Cientistas buscavam navio naufragado e encontram mais de mil estruturas misteriosas sob gelo da Antártida - QTU Questões do Universo

Cientistas buscavam navio naufragado e encontram mais de mil estruturas misteriosas sob gelo da Antártida

Fonte: Bandeira da fonte

Uma expedição científica que buscava os destroços de um dos naufrágios mais famosos da Antártida acabou fazendo uma descoberta inesperada no fundo do mar.
Câmeras submarinas registraram mais de mil ninhos de peixes organizados em diferentes padrões geométricos, como círculos, linhas, meias-luas, óvalos e estruturas semelhantes à letra U.
Grávida, mãe e adolescente são mortos a tiros na Espanha; polícia investiga acerto de contas entre clãs
As imagens foram obtidas em 2019, no Mar de Weddell, durante uma missão que tinha entre seus objetivos localizar o HMS Endurance, navio utilizado pelo explorador britânico Ernest Shackleton e que afundou em 1915.
A embarcação não foi encontrada naquela ocasião — os destroços seriam localizados apenas em 2022 —, mas a expedição conseguiu registrar uma área até então pouco conhecida pelos cientistas.
A oportunidade de explorar a região surgiu depois que o gigantesco iceberg A68 se desprendeu da plataforma de gelo Larsen C, em 2017, deixando expostas partes do oceano que permaneciam cobertas pelo gelo.
Dois anos depois, pesquisadores partiram a bordo do navio sul-africano SA Agulhas II para uma expedição de 49 dias.
Com auxílio de um veículo submarino operado remotamente, chamado Lassie, encontraram centenas de depressões circulares no sedimento.
Ao analisar as gravações, os pesquisadores perceberam que se tratava de ninhos de Lindbergichthys nudifrons, espécie de peixe adaptada às águas geladas da Antártida.
Algumas estruturas continham peixes, ovos e larvas.
— Mais de mil ninhos preservados nas áreas estudadas demonstram que a exploração do nosso mundo ainda continua — afirmou Russ Connelly, autor principal da pesquisa.
Organização pode ajudar na proteção dos ovos
Além da quantidade, chamou a atenção dos pesquisadores a disposição dos ninhos.

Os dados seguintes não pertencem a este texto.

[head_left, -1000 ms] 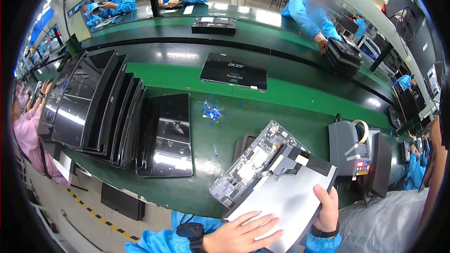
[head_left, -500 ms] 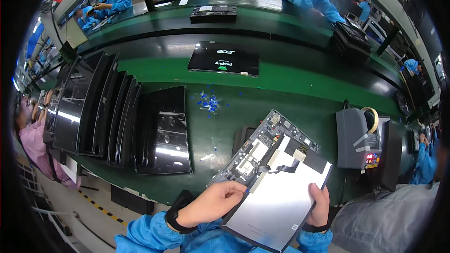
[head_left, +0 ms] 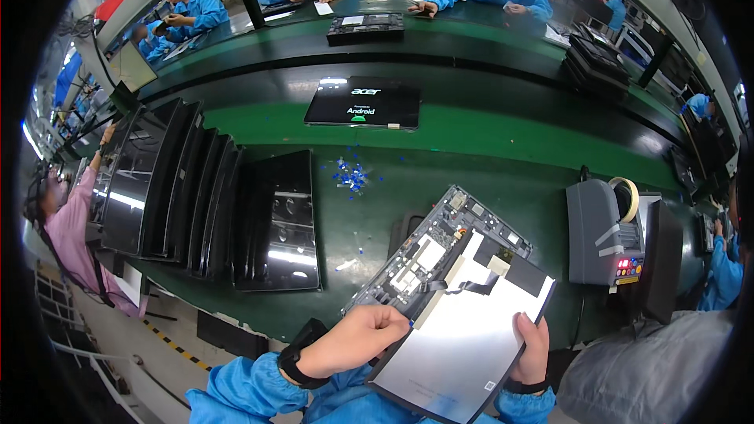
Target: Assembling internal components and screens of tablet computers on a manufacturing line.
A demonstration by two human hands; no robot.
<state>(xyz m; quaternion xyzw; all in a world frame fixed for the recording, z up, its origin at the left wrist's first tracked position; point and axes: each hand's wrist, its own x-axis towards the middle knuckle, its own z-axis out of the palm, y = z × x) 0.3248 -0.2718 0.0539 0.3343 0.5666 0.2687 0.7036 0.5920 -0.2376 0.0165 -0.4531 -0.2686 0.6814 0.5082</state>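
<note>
My right hand (head_left: 532,349) grips the right edge of a display panel (head_left: 463,353), thumb on its silvery back. The panel is tilted, and a black ribbon cable (head_left: 471,286) crosses its upper left part. At the panel's left edge my left hand (head_left: 353,345) is closed in a pinch, with a small blue tab (head_left: 411,323) showing at the fingertips. Partly under the panel lies an opened tablet body (head_left: 404,275) with its circuit board and inner parts exposed. Up and left of it is a pile of small blue scraps (head_left: 349,176).
Black tablet screens (head_left: 169,188) stand in a leaning row at left, one screen (head_left: 279,220) nearest the middle. A lit tablet (head_left: 363,104) lies on the green line ahead. At right stands a grey tape dispenser (head_left: 594,232). Co-workers in blue sit across; a person in pink is at left.
The lit tablet has shifted slightly left relative to the blue scraps. My hands and the panel have barely moved. Across the line co-workers' arms moved, and the person in pink now reaches forward.
</note>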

Cerca de 42% estavam organizados em grupos, enquanto outros apareciam alinhados, isolados ou formando diferentes desenhos.
Uma das hipóteses é que a organização coletiva ajude os peixes a proteger os ovos de predadores.

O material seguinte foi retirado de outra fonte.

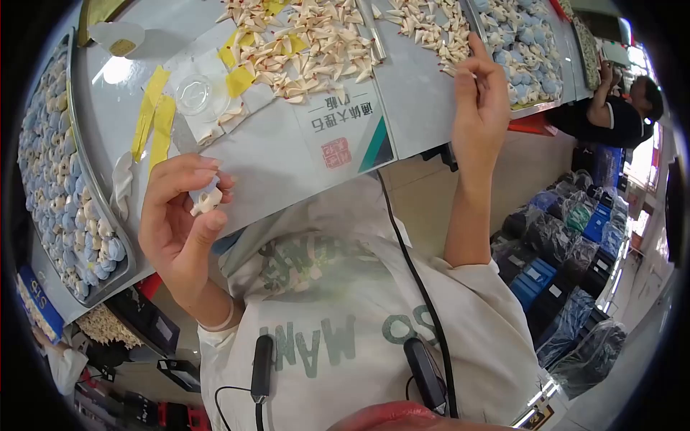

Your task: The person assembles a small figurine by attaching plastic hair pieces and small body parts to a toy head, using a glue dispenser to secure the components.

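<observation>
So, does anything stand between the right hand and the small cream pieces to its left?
Nothing visible does. The right hand is at the edge of the cream pieces; whether it touches any, I can't tell. The metal tray lies to the hand's right, not between.

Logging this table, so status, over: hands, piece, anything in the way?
Left hand holding small blue-and-cream figure. Right hand beside cream pointed pieces; contact unclear. Yellow tape nearby, not blocking figure.

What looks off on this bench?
Nothing plainly damaged. A crumpled white scrap lies by the left tray, like stray litter; yellow patches, possibly tape, show among the pale pointed pieces, which lie loose rather than in a tray.
</observation>
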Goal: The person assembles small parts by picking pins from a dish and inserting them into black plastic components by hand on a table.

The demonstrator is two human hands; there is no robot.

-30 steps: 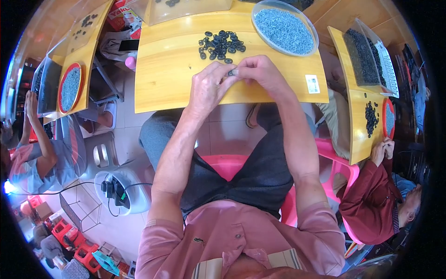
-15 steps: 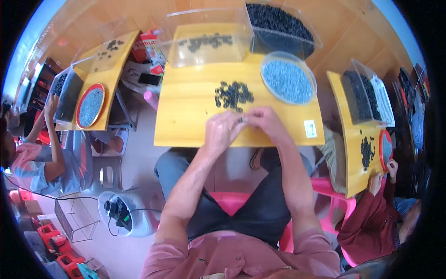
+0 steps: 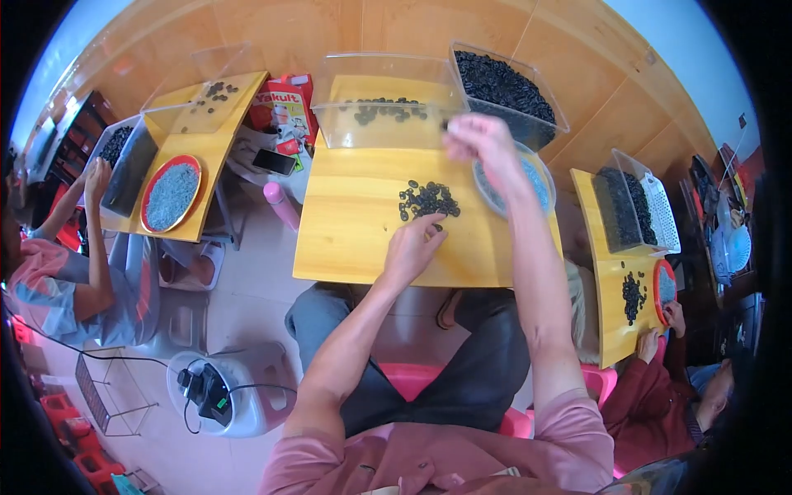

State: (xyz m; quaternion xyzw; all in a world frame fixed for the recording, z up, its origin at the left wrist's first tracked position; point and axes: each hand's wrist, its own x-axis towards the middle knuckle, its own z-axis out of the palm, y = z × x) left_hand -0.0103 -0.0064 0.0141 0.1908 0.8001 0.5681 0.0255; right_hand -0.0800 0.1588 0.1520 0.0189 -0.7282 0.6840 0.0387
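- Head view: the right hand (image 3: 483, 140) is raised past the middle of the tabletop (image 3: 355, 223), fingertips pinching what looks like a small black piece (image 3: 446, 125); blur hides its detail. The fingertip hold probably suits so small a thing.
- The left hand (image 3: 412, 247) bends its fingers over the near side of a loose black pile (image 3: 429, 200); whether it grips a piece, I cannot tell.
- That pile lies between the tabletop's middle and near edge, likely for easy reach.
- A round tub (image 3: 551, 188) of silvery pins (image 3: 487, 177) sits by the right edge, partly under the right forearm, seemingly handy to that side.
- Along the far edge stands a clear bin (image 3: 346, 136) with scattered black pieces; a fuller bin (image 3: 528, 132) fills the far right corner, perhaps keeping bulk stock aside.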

Os machos da espécie permanecem aproximadamente quatro meses cuidando dos ninhos e precisam enfrentar ameaças como ofiúros e vermes marinhos.
O comportamento poderia estar relacionado à chamada “teoria do rebanho egoísta”, segundo a qual indivíduos reduzem o risco de serem atacados ao permanecer próximos de outros integrantes do grupo.
Os pesquisadores também observaram que os ninhos isolados eram ocupados com maior frequência por peixes maiores, que poderiam ter melhores condições de defender os ovos sem a proteção proporcionada pela concentração de outros indivíduos.